TASK STATEMENT
Print the lines of the data, starting with the first, up to and including the line where "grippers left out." appears.

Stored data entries
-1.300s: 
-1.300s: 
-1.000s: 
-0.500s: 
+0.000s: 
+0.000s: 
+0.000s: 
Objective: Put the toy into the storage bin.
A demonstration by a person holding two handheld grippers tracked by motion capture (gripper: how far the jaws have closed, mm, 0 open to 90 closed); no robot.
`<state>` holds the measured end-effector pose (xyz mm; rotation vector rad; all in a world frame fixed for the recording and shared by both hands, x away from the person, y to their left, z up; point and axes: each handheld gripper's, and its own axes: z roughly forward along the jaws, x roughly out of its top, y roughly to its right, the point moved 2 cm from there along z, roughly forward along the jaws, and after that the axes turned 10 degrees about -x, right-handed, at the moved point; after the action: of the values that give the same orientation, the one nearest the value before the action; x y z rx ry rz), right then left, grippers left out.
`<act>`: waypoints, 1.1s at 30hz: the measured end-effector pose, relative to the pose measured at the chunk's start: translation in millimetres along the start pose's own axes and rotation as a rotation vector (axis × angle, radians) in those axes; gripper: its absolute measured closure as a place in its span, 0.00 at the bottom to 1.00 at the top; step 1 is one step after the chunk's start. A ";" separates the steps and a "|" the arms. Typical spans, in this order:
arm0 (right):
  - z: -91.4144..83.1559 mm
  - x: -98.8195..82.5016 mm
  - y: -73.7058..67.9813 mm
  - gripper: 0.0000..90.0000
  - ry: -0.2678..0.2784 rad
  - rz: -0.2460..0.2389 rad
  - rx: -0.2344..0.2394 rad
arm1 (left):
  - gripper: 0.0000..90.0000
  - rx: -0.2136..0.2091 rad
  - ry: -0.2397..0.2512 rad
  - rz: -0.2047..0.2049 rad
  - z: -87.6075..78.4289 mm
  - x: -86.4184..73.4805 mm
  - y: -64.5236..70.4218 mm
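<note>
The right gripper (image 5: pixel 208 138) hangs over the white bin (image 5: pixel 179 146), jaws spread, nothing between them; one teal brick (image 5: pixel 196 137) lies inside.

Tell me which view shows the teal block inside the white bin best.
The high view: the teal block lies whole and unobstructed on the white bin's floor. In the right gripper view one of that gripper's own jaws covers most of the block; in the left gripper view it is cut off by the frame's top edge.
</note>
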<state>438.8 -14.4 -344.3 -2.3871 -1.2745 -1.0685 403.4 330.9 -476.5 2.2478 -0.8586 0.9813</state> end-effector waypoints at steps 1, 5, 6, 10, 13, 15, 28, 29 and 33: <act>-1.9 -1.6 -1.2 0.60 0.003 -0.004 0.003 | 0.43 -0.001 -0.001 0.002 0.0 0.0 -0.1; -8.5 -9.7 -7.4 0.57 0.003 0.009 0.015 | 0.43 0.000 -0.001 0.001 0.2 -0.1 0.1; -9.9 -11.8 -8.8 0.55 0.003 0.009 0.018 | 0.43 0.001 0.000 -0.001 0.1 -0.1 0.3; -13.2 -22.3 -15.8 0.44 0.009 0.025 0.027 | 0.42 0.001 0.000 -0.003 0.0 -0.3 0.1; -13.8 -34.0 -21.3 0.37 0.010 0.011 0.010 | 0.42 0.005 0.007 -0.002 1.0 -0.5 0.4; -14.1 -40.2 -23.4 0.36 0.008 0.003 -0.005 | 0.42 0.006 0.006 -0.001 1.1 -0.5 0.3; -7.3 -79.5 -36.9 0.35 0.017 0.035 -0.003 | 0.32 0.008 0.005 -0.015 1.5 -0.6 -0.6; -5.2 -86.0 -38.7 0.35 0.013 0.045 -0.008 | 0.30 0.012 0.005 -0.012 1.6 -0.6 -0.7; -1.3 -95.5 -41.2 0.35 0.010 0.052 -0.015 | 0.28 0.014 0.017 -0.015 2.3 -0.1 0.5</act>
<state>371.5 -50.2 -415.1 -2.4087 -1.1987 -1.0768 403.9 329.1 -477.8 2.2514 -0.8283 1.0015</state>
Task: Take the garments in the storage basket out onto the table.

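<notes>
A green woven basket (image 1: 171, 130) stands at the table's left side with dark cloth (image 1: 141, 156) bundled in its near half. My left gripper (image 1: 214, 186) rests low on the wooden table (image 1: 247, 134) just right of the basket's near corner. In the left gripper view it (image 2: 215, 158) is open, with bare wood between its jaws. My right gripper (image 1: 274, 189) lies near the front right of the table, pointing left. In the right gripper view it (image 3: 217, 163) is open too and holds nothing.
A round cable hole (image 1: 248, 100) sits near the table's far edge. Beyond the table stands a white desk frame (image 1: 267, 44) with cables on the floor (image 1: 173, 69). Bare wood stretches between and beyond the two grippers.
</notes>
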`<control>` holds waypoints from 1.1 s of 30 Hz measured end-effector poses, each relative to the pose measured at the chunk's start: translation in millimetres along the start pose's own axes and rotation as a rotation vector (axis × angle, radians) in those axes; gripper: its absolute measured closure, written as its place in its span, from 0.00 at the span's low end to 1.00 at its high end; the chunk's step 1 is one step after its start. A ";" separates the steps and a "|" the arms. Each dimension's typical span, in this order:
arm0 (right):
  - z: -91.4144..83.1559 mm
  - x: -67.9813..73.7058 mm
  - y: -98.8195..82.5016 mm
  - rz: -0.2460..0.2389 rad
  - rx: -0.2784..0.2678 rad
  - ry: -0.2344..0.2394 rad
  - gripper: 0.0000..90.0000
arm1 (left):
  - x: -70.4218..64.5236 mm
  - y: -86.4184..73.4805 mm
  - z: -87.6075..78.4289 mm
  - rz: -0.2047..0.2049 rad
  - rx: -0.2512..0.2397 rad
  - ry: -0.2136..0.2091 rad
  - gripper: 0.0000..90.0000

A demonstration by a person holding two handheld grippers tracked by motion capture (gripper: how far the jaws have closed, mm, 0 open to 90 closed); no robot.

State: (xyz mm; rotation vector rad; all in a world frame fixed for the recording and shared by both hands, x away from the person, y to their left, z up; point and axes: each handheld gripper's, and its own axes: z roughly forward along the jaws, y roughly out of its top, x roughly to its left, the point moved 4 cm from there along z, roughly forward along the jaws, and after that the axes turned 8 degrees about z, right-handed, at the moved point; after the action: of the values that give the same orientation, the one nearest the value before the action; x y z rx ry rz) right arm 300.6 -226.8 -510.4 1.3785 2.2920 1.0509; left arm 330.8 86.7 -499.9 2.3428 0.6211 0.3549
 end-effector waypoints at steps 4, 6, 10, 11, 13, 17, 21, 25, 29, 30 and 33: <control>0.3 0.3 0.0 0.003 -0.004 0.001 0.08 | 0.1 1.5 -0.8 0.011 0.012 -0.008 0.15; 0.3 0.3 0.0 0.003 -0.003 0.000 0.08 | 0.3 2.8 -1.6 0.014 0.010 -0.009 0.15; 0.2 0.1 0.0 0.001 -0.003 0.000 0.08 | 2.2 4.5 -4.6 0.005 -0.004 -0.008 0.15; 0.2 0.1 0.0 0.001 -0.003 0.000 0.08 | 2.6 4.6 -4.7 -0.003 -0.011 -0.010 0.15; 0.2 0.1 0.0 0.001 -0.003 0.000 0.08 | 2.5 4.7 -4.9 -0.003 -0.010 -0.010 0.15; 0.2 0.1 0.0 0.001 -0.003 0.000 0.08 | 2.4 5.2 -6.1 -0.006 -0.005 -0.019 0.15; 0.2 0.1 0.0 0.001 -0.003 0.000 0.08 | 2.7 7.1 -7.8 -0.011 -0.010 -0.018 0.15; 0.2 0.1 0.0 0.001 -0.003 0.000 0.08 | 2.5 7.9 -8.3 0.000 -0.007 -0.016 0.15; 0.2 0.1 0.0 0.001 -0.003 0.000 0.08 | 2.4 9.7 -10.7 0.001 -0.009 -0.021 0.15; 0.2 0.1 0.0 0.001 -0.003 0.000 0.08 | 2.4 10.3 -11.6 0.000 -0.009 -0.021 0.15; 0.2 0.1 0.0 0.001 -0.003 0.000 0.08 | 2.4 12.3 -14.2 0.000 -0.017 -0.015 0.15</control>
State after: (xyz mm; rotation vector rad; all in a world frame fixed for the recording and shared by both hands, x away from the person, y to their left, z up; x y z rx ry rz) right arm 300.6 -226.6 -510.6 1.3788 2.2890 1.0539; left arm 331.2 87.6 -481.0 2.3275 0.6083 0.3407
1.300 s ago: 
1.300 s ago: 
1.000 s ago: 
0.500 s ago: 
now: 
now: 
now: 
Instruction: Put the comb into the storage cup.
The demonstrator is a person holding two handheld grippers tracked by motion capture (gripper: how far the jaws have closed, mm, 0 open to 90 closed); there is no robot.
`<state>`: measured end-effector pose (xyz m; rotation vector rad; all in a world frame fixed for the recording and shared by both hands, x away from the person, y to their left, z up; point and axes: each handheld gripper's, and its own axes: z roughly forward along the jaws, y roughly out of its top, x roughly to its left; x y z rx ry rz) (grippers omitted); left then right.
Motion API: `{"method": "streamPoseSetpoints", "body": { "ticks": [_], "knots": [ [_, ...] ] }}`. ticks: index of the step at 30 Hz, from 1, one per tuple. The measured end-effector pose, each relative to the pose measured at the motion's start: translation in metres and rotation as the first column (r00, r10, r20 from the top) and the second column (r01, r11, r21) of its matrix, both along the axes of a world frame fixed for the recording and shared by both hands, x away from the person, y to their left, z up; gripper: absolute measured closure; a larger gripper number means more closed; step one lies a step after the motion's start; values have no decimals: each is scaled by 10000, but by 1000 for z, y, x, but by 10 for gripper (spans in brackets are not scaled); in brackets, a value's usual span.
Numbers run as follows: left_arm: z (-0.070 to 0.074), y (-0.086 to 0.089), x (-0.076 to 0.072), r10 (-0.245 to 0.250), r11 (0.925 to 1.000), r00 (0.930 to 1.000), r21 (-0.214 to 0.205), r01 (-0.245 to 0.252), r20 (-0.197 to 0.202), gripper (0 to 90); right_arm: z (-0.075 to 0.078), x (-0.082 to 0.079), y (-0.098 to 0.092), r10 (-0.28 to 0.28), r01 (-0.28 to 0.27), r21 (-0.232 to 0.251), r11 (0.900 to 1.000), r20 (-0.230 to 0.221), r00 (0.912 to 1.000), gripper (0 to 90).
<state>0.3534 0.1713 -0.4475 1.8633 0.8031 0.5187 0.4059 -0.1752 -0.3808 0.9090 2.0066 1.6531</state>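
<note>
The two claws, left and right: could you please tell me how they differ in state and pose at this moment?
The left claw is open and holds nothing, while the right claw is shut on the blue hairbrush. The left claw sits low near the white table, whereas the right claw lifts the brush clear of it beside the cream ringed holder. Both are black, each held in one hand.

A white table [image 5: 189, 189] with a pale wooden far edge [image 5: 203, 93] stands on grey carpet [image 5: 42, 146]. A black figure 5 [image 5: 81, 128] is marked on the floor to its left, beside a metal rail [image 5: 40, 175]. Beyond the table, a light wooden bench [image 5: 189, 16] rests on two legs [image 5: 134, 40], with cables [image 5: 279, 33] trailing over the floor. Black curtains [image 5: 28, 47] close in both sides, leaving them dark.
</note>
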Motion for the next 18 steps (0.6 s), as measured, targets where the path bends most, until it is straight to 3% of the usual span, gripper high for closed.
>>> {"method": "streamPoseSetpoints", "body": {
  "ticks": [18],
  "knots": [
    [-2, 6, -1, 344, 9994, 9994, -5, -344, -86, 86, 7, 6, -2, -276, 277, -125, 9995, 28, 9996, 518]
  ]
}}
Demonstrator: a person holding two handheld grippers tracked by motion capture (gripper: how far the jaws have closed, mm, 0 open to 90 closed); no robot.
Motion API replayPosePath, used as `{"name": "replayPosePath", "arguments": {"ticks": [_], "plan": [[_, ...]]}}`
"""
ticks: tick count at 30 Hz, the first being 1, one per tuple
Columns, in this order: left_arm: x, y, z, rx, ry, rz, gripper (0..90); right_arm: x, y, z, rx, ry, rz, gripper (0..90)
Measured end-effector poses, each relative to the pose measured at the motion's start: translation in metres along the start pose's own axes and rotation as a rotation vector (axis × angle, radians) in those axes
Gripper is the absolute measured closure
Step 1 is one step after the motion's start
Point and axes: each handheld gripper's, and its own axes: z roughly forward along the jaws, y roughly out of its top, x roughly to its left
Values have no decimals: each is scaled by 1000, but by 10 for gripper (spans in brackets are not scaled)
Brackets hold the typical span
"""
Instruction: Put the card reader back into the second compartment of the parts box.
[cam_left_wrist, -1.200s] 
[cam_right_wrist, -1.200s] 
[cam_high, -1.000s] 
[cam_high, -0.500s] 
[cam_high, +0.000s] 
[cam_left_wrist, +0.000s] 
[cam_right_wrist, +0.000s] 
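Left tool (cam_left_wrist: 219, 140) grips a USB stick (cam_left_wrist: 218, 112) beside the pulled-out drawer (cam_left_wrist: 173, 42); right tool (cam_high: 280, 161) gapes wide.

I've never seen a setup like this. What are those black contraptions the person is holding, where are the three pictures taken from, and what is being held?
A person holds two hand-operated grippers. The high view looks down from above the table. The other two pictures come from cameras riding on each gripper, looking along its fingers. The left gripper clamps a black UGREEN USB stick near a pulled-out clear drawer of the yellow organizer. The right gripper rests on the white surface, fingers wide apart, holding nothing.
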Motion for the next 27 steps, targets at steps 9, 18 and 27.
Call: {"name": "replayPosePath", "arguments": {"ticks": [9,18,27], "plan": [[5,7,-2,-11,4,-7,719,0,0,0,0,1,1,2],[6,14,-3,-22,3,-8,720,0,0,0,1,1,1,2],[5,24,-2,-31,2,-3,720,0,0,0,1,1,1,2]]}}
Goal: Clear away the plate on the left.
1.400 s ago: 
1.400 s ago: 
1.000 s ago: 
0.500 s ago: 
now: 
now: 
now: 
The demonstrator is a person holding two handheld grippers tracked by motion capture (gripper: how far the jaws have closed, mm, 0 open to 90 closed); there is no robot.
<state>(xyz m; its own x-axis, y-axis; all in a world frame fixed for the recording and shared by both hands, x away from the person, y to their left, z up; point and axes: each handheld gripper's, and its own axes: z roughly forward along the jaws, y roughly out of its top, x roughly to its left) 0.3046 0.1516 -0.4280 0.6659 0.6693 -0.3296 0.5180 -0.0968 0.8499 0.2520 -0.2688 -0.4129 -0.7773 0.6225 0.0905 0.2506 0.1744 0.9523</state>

EXERCISE SOLUTION
-1.300s: 
-1.300s: 
-1.000s: 
-0.500s: 
+0.000s: 
+0.000s: 
+0.000s: 
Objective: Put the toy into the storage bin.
A demonstration by a person holding two handheld grippers tracked by motion capture (gripper: how far the jaws have closed, mm, 0 open to 90 closed); no robot.
`<state>` holds the measured end-effector pose (xyz mm; rotation vector rad; all in a world frame fixed for the recording and shared by both hands, x away from the person, y to their left, z up; point and axes: each handheld gripper's, and its own axes: z roughly forward along the jaws, x roughly out of its top, y roughly to its right, the point moved 2 cm from there along z, roughly forward along the jaws, and after that the axes turned 10 degrees about -x, right-handed, at the moved point; after the action: of the values that give the same orientation, the one nearest the value before the action; x y z rx ry rz), right then left, grippers left out.

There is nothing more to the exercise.